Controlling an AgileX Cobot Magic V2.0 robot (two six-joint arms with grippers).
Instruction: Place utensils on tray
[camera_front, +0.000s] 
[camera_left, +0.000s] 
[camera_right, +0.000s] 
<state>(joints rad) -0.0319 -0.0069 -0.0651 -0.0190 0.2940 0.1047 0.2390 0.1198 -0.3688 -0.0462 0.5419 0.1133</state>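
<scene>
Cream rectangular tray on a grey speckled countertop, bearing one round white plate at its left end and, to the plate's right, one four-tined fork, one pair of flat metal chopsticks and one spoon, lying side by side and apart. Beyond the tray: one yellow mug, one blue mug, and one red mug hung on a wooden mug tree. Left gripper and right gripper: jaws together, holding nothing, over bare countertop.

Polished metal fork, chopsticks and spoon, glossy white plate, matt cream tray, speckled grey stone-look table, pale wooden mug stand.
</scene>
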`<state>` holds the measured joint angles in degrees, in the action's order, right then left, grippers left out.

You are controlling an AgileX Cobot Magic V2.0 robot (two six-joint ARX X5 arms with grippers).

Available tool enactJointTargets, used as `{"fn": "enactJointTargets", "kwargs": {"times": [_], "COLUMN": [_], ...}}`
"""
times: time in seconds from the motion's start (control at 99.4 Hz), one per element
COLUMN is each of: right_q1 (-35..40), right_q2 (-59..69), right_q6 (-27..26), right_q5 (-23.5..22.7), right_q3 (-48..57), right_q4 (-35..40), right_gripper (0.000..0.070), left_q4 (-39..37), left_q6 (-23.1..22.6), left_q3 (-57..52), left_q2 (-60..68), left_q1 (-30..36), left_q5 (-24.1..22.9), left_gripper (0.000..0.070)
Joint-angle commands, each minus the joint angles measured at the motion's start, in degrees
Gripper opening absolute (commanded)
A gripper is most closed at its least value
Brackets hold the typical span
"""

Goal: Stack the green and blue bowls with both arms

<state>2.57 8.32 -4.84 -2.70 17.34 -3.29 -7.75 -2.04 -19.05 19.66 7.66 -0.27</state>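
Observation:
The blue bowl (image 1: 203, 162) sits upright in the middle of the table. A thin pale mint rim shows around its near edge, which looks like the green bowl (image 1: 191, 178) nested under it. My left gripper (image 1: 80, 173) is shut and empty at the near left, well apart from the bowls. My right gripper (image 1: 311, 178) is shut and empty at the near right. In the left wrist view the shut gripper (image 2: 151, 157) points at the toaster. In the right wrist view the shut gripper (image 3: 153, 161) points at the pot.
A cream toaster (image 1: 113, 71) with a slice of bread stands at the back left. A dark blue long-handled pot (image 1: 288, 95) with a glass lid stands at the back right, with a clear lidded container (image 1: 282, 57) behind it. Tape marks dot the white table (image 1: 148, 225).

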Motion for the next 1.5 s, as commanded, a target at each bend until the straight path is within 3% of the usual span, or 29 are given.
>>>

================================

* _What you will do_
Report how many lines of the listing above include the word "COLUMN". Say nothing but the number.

* _Answer section_
2